REQUIRED ACTION: For the listing below, print exactly the lines from the line with "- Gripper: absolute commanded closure" to the line with "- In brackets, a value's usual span", both included, and nothing beyond them.

AVAILABLE DATA:
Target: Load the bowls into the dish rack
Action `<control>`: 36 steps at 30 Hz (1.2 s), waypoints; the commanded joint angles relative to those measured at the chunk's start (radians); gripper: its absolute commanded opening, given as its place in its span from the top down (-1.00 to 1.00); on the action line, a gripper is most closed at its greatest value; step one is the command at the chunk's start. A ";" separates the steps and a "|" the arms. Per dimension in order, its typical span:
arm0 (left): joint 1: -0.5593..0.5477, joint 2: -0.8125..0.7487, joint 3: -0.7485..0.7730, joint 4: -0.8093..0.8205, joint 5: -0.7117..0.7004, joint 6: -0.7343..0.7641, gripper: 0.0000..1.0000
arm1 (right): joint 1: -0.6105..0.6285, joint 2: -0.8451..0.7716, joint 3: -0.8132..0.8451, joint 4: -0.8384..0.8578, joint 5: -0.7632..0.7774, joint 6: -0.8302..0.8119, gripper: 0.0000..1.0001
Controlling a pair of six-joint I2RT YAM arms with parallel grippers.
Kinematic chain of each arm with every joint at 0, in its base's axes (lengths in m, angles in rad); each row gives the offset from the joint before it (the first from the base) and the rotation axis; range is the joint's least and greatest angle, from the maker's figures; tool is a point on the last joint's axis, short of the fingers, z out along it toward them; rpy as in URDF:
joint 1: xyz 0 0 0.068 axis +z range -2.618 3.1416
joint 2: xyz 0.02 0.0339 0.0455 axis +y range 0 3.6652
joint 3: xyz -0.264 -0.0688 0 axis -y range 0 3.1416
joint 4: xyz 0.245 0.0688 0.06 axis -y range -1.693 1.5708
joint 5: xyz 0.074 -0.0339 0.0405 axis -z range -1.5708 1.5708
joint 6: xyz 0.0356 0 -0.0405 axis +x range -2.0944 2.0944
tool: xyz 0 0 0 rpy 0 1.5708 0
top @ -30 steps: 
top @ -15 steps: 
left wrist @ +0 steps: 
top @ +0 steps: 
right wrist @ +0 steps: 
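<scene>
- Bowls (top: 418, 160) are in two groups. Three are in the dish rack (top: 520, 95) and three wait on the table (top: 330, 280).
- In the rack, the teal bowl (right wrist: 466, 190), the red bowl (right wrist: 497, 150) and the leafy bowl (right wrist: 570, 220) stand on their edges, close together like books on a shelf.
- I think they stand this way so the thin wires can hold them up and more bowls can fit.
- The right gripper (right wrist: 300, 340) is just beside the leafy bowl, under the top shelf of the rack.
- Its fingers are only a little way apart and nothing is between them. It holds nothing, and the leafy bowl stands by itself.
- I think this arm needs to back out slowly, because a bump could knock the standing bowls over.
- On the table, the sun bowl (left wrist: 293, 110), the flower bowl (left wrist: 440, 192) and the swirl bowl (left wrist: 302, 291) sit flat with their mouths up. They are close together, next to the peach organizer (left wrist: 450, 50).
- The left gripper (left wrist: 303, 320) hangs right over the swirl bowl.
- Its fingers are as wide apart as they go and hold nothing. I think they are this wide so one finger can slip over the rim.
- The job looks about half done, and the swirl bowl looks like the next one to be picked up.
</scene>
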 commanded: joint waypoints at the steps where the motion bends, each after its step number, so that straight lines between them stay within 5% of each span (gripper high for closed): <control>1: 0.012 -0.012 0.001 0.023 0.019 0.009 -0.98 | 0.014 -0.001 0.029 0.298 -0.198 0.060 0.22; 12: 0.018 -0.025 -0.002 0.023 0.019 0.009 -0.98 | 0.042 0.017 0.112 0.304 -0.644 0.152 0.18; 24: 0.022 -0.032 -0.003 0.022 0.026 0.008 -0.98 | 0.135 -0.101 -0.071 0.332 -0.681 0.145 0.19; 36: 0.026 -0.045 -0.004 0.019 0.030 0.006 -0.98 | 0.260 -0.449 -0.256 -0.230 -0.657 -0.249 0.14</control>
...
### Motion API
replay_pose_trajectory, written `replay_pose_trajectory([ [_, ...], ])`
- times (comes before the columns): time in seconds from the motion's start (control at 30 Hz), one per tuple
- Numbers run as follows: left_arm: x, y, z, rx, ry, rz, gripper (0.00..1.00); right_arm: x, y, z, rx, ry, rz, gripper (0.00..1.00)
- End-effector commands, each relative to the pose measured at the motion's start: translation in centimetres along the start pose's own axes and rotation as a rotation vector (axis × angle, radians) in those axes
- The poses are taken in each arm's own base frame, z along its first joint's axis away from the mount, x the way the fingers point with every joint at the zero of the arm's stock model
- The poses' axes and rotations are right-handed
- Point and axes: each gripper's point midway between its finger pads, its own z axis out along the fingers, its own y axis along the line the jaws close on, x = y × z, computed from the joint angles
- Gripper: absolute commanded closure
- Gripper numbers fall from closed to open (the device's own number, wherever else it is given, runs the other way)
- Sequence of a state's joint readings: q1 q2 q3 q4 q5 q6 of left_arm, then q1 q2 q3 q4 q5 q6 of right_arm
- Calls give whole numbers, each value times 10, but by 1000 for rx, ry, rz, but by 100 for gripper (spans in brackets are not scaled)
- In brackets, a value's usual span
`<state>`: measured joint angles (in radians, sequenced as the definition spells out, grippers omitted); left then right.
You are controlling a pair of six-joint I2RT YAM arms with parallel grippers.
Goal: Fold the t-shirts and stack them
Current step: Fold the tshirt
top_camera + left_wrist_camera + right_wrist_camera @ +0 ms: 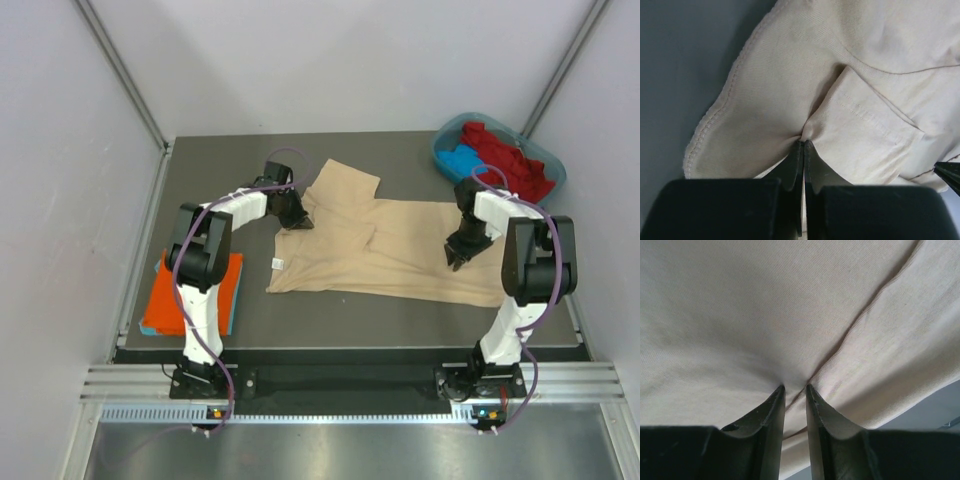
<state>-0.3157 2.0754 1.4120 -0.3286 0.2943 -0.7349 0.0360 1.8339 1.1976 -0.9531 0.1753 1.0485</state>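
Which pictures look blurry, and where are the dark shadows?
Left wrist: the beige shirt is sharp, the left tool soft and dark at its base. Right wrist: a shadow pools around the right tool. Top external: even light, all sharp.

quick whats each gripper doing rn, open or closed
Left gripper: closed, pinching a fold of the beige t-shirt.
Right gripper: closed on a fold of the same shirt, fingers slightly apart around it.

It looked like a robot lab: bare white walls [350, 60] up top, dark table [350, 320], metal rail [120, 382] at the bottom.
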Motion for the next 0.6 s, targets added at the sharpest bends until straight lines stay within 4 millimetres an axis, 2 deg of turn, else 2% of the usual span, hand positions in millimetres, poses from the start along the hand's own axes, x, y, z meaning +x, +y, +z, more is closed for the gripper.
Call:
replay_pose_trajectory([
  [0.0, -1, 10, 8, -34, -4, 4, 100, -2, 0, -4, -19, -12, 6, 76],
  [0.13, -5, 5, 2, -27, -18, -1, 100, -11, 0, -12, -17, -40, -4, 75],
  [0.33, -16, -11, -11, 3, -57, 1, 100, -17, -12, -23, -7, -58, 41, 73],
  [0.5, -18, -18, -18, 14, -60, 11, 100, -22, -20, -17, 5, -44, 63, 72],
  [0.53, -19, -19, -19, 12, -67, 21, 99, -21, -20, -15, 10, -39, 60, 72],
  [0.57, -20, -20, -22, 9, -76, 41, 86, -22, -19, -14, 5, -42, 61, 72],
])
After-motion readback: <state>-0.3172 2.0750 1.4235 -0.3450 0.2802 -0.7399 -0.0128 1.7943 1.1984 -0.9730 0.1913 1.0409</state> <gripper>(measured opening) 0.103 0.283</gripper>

ANSWER BELOW:
- Gripper: absolute commanded closure
- Gripper numbers fall from closed to open (the device's own number, wherever else it is given, runs the other way)
- Sequence of a state's joint readings: q1 q2 q3 q4 q5 q6 of left_arm, then q1 q2 q3 q4 q5 q6 of right_arm
- Calls give whole numbers, each value times 10, but by 1000 for rx, ry, rz, but by 100 for gripper (spans in brackets are not scaled)
- In brackets, a value's usual span

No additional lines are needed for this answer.